What you are asked to do :: Output every record verbatim, and omit each picture.

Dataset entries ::
+++

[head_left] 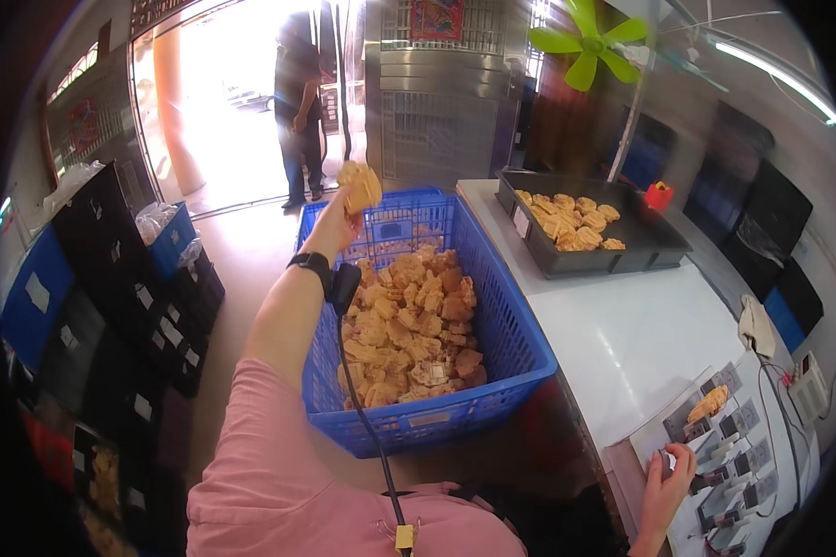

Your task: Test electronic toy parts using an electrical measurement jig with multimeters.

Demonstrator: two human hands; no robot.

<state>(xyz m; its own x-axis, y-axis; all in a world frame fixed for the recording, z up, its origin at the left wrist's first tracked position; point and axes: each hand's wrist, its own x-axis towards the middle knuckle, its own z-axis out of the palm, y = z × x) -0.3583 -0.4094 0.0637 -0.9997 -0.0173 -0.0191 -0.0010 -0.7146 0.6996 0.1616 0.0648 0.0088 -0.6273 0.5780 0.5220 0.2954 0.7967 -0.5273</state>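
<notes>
Left hand [344, 221]: gripping one tan piece [360, 186], fingers bent, near the far end of one blue crate [508, 320].
Right hand [671, 475]: half curling at one grey block [666, 460]; holding or merely touching, I cannot tell.
Black tray [618, 261]: containing over ten more.

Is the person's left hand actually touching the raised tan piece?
Touching. The head view shows it: the left hand grips the lower end of the tan piece, with no gap visible between them.
</notes>
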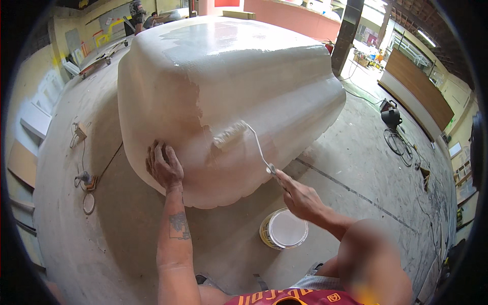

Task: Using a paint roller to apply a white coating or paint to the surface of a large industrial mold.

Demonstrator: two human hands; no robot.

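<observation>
A large pale, rounded hull-like shell (274, 84) fills the middle of the view. Its upper part carries a wet-looking whitish coat that ends in a ragged edge, with duller pinkish-beige surface below. My right hand (301, 195) is closed around the handle of a paint roller, and the roller's white sleeve (230, 134) rests on the shell along that ragged edge. My left hand (165, 162) lies against the shell's near left side, fingers spread, holding nothing. Below the shell, on the floor, stands a bucket (288, 229) of pale paint.
A black machine (390, 115) with coiled hose stands on the concrete floor at right, near a dark post (347, 38). Cabled tools, one a sander-like piece (85, 179), lie at left. A brown panel (418, 89) leans far right. Two people (137, 14) are at the far left.
</observation>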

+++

Output below ::
[head_left] 

Your task: Test electronic toy parts using an electrical measurement jig with multimeters.

Demonstrator: two human hands; no robot.

<state>(xyz m; its own x-axis, y-axis; all in a world frame fixed for the recording, z up, its origin at the left wrist's first tracked position; point and axes: each hand's wrist, its own x-axis towards the middle knuckle, its own z-axis out of the palm, y = z × x) -0.3583 -0.4094 0.0637 -0.9997 -0.0173 -0.0191 -0.0010 -0.7146 0.6996 0.1616 0.0648 0.0088 -0.6273 0.5780 0.5220 0.2954 0.7967 -0.5273</state>
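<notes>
Left hand [344, 221]: gripping one tan piece [360, 186], fingers bent, near the far end of one blue crate [508, 320].
Right hand [671, 475]: half curling at one grey block [666, 460]; holding or merely touching, I cannot tell.
Black tray [618, 261]: containing over ten more.

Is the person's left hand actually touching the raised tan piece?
Touching. The head view shows it: the left hand grips the lower end of the tan piece, with no gap visible between them.
</notes>
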
Task: Using a paint roller to apply a white coating or paint to the surface of a large industrial mold.

Demonstrator: two human hands; no robot.

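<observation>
A large pale, rounded hull-like shell (274, 84) fills the middle of the view. Its upper part carries a wet-looking whitish coat that ends in a ragged edge, with duller pinkish-beige surface below. My right hand (301, 195) is closed around the handle of a paint roller, and the roller's white sleeve (230, 134) rests on the shell along that ragged edge. My left hand (165, 162) lies against the shell's near left side, fingers spread, holding nothing. Below the shell, on the floor, stands a bucket (288, 229) of pale paint.
A black machine (390, 115) with coiled hose stands on the concrete floor at right, near a dark post (347, 38). Cabled tools, one a sander-like piece (85, 179), lie at left. A brown panel (418, 89) leans far right. Two people (137, 14) are at the far left.
</observation>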

Nothing more remains to be done for this exercise.